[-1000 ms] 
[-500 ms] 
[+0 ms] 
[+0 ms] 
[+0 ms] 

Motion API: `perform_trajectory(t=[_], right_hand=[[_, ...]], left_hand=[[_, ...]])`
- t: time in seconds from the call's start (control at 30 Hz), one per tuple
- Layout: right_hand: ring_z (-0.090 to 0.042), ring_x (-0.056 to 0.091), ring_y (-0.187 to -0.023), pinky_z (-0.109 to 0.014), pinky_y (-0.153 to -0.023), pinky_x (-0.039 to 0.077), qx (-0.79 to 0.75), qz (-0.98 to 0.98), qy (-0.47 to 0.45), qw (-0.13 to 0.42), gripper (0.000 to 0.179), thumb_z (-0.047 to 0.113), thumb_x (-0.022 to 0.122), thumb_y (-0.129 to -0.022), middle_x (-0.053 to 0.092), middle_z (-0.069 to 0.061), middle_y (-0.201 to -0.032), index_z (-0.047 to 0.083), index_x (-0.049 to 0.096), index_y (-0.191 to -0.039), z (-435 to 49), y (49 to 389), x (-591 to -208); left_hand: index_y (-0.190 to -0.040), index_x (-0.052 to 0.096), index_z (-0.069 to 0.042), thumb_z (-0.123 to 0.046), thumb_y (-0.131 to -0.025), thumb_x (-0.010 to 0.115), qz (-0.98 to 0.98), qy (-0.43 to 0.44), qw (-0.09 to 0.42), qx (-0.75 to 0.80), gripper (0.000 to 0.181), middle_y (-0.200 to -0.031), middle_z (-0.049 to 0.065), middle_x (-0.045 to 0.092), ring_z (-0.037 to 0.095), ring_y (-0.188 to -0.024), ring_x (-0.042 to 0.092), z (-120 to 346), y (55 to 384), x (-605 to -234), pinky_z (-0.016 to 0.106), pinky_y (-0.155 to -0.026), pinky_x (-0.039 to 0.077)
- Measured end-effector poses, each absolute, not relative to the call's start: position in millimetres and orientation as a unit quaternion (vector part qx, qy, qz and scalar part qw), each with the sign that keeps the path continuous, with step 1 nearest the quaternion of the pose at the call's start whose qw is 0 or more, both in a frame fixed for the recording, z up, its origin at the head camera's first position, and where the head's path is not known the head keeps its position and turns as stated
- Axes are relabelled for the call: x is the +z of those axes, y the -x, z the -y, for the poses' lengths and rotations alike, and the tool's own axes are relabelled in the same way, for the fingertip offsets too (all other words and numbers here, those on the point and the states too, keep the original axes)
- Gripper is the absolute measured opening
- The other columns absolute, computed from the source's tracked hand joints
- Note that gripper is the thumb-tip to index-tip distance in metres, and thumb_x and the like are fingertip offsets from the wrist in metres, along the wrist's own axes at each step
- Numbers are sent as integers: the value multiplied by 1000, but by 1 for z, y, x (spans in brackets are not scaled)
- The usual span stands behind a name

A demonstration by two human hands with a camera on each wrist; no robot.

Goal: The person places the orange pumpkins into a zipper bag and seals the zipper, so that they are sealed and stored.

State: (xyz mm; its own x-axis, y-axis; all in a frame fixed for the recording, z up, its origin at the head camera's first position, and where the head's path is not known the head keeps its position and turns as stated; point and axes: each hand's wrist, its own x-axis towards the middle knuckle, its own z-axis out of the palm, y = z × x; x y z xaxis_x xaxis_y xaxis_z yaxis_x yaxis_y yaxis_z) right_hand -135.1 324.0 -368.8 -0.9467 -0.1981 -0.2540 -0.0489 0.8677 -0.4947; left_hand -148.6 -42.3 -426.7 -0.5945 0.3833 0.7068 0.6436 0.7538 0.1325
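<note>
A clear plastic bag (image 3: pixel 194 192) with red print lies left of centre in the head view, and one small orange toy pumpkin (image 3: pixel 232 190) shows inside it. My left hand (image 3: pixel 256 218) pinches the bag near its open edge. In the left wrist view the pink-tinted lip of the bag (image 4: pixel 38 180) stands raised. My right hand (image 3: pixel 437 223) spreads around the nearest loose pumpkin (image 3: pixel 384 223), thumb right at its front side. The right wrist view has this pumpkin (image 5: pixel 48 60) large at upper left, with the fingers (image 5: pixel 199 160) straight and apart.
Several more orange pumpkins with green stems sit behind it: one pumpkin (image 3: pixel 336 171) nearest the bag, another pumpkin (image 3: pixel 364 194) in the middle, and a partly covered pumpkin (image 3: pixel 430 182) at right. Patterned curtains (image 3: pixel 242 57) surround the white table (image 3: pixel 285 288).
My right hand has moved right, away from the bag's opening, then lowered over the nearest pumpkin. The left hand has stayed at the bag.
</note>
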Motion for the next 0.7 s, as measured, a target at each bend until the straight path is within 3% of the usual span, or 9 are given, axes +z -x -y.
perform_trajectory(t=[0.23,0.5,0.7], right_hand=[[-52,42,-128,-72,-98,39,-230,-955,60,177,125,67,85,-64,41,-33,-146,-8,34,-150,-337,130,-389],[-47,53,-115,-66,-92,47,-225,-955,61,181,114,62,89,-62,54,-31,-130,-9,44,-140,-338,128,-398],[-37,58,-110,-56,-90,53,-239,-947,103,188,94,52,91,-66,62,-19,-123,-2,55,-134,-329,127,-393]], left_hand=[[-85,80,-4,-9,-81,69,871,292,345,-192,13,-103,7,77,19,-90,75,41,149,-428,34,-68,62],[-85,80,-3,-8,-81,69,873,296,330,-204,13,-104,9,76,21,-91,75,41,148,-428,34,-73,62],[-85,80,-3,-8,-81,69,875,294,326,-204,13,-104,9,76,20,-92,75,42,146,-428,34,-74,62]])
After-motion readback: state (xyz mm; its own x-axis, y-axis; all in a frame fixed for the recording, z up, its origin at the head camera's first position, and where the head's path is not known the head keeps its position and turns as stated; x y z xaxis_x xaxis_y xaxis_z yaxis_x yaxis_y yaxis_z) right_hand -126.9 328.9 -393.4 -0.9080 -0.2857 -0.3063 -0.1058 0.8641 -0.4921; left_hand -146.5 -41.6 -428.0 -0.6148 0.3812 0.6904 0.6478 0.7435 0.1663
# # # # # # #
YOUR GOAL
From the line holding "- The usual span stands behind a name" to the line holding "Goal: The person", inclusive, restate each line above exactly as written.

FINISHED EXERCISE
- The usual span stands behind a name

A demonstration by two human hands with a camera on each wrist; no robot.

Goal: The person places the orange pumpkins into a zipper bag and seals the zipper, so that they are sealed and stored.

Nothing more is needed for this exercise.